[[ DATA PROVIDED open ]]

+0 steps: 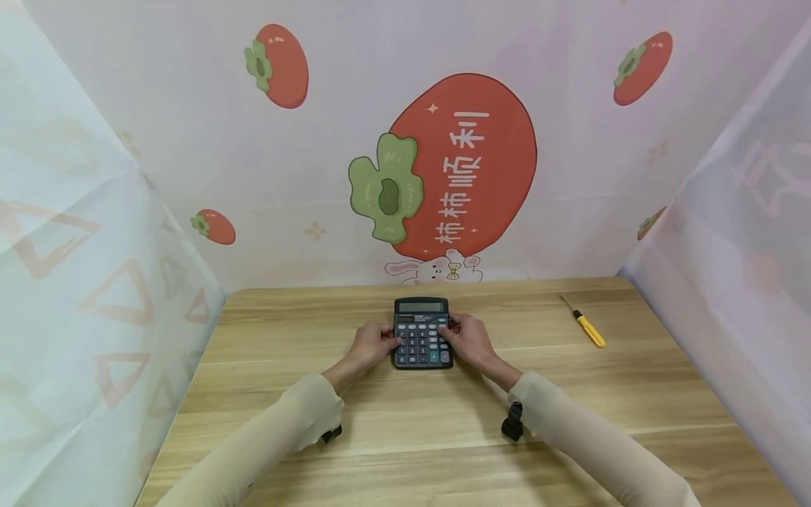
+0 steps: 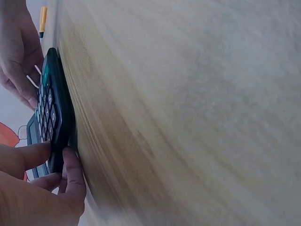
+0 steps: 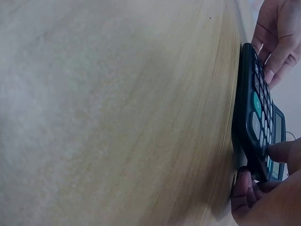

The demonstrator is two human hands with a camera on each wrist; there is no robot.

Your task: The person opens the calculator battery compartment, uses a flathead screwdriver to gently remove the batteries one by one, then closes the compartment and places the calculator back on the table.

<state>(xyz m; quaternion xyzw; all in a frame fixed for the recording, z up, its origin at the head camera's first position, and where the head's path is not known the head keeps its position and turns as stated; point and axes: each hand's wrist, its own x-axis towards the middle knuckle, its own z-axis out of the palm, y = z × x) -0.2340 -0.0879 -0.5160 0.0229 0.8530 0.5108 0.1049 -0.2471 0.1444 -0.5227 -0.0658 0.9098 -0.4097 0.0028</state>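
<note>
A dark desktop calculator [image 1: 415, 345] is held between both hands near the back of the wooden table, its display facing up at the far end. My left hand [image 1: 370, 343] grips its left side. In the left wrist view that thumb [image 2: 35, 154] lies on the top face by the keys while fingers curl under the edge. The right side is pinched by my right hand [image 1: 472, 340]. Its thumb [image 3: 281, 151] rests over the keys in the right wrist view, with fingertips [image 3: 242, 181] under the casing.
A screwdriver [image 1: 589, 329] with a yellow handle lies on the table [image 1: 405, 465] to the right, its shaft pointing toward the back. Behind the table stands a wall covering [image 1: 570, 176] printed with persimmons, and pale sheets hang at both sides.
</note>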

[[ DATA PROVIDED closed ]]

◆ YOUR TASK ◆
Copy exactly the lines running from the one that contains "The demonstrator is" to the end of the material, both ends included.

◆ FINAL ANSWER ◆
The demonstrator is two human hands with a camera on each wrist; there is no robot.

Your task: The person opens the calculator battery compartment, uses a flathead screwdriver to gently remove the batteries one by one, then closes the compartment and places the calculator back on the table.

<state>(xyz m; quaternion xyzw; all in a frame fixed for the recording, z up, its origin at the head camera's first position, and where the head's path is not known the head keeps its position and turns as stated; point and axes: each hand's wrist, its own x-axis towards the middle knuckle, its own z-axis out of the palm, y = z × x) -0.2340 -0.0879 -0.5160 0.0229 0.8530 0.5108 0.1049 -0.2471 0.1444 -0.5227 -0.0658 0.9098 -0.4097 0.0028</state>
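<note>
A dark desktop calculator [image 1: 415, 345] is held between both hands near the back of the wooden table, its display facing up at the far end. My left hand [image 1: 370, 343] grips its left side. In the left wrist view that thumb [image 2: 35, 154] lies on the top face by the keys while fingers curl under the edge. The right side is pinched by my right hand [image 1: 472, 340]. Its thumb [image 3: 281, 151] rests over the keys in the right wrist view, with fingertips [image 3: 242, 181] under the casing.
A screwdriver [image 1: 589, 329] with a yellow handle lies on the table [image 1: 405, 465] to the right, its shaft pointing toward the back. Behind the table stands a wall covering [image 1: 570, 176] printed with persimmons, and pale sheets hang at both sides.
</note>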

Work on this exercise is complete, and nothing remains.